Last post 02-08-2010, 1:40 PM by marraco. 6 replies.
Sort Posts: Previous Next
  •  02-08-2010, 11:34 AM 59408

    help with VB.NET regex

    I have a function who gets a regular expression as parameter.

     

    The function use the regular expression to check if the entire content of the file is matched (is a format checking). Then the function returns the matches.

     

    An example of the text file is this key:value pair list:

    1:
    2:
    3:some value.
    4:other value
    5:
    6:
    7:
    8:
    9:
    10:another

    The regular expression is this:

     (?<Line>^(?<KeyNumber>\d+):(?<Value>[ ,\S]*(?:(?=\W$)|\z)))+

     The modifiers (wich I cannot change), are:

    RegexOptions.Compiled Or _
    RegexOptions.CultureInvariant Or _
    RegexOptions.ExplicitCapture Or _
    RegexOptions.IgnoreCase Or _
    RegexOptions.Multiline Or _
    RegexOptions.Singleline

    The group "Line" should return each line (10 in total), and it works in Expresso:

    Expresso test 

    But for a reason I cannot understand, it don't work in VB.NET. I'm sure that I used the six modifiers posted above (multiline, culture invariant, etc)

     

    This code only gets a single "line", instead of 10:

    Imports System.Text.RegularExpressions

    Public Class Form1

        Private Sub Form1_Load(ByVal sender As System.Object, ByVal e As System.EventArgs) Handles MyBase.Load
            Dim RegexString As String = "(?<Line>^(?<KeyNumber>\d+):(?<Value>[ ,\S]*(?:(?=\W$)|\z)))+"
            Dim ExampleText As String = String.Join(vbCrLf, New String() {"1:", _
                                                                          "2:", _
                                                                          "3:Some Value ", _
                                                                          "4:Other value", _
                                                                          "5:", _
                                                                          "6:", _
                                                                          "7:", _
                                                                          "8:", _
                                                                          "9:", _
                                                                          "10:Another"})
            Dim MyParser As New Regex(RegexString, _
                             RegexOptions.Compiled Or _
                             RegexOptions.CultureInvariant Or _
                             RegexOptions.ExplicitCapture Or _
                             RegexOptions.IgnoreCase Or _
                             RegexOptions.Multiline Or _
                             RegexOptions.Singleline)

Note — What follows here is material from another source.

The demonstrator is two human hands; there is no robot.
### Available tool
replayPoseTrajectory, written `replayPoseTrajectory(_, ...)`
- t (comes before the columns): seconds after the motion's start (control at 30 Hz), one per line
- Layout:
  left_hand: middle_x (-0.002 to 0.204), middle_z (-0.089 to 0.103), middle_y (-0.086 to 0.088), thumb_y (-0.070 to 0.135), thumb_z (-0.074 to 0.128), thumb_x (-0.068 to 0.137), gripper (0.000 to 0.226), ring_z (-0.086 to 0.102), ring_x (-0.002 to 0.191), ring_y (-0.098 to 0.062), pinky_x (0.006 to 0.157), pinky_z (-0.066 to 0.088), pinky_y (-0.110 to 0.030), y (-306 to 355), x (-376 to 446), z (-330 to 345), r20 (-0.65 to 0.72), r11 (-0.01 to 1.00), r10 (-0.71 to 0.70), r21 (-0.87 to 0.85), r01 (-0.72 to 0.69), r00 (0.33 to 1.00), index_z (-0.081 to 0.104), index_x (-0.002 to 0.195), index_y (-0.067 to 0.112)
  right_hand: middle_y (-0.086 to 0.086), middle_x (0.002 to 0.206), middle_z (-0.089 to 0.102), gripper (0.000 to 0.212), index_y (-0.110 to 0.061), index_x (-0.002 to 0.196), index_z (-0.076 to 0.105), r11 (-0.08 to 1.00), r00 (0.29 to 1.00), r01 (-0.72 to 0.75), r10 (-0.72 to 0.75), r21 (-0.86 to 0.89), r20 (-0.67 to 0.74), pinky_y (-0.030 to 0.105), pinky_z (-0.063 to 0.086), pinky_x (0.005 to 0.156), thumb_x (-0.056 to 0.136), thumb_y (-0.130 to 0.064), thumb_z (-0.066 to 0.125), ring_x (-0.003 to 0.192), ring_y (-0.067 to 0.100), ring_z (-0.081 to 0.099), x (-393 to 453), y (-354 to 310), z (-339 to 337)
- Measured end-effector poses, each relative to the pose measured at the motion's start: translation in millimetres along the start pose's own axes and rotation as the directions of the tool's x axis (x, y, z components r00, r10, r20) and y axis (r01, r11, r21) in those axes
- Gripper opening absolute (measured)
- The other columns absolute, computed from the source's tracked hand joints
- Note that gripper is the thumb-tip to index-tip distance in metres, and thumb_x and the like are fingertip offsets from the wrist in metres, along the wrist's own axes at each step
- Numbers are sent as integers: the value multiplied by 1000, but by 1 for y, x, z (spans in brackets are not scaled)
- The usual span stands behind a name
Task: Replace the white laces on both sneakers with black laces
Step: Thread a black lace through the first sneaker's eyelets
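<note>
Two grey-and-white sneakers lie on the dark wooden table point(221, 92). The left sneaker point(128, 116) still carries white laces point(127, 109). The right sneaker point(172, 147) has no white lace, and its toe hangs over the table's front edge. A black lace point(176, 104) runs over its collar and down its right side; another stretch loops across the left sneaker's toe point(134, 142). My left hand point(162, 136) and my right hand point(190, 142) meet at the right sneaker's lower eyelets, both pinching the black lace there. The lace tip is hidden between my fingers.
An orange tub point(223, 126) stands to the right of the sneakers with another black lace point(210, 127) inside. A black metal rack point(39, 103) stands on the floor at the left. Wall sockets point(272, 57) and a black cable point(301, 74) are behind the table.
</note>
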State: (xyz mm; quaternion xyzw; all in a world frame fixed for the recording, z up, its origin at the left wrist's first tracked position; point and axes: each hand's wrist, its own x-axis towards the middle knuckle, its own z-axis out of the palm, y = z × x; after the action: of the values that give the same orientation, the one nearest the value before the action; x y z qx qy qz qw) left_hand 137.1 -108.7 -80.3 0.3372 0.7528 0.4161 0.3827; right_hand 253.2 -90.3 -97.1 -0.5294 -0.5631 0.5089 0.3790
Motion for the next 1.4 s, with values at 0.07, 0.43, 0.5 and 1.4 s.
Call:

            Dim Clases As Match = MyParser.Match(ExampleText)
            MsgBox("Total number of ""Line"" captures: " & Clases.Groups("Line").Captures.Count)
        End Sub
    End Class

     

    It makes nonsense. I can't understand why it don't works. Can you help me?

  •  02-08-2010, 11:52 AM 59411 in reply to 59408

    Re: help with VB.NET regex

    I think your logic is wrong.  In Expresso you are looking at the number of matches of a global match. In your code you are only looking for a single match (first match) and have the message box reporting the number of captures a single match.

    Michael

    "In theory, theory and practice are the same. In practice, they are not."
    Albert Einstein
  •  02-08-2010, 12:04 PM 59413 in reply to 59411

    Re: help with VB.NET regex

    mash:
    I think your logic is wrong.  In Expresso you are looking at the number of matches of a global match. In your code you are only looking for a single match (first match) and have the message box reporting the number of captures a single match.

     

    I'm not sure if I understand your message.

    I see I posted this regex in Expresso:

    (?<Line>^(?<KeyNumber>\d+):(?<Value>.*(?:(?=\W$)|\z)))+

    and this other in VB.NET:

    (?<Line>^(?<KeyNumber>\d+):(?<Value>[ ,\S]*(?:(?=\W$)|\z)))+

    I did it by mistake, but the problem is the same with both regex

     

    Or maybe you are telling that this line:

    Clases.Groups("Line").Captures.Count
    will only return the first capture, even if all lines are matched? 

     

  •  02-08-2010, 1:05 PM 59416 in reply to 59413

    Re: help with VB.NET regex

     

    MyParser.Match(ExampleText) 

    will return only the first match, u need to use MatchCollection object and iterate over the collection of matches. MSDN has some VB examples. Search for MatchCollection .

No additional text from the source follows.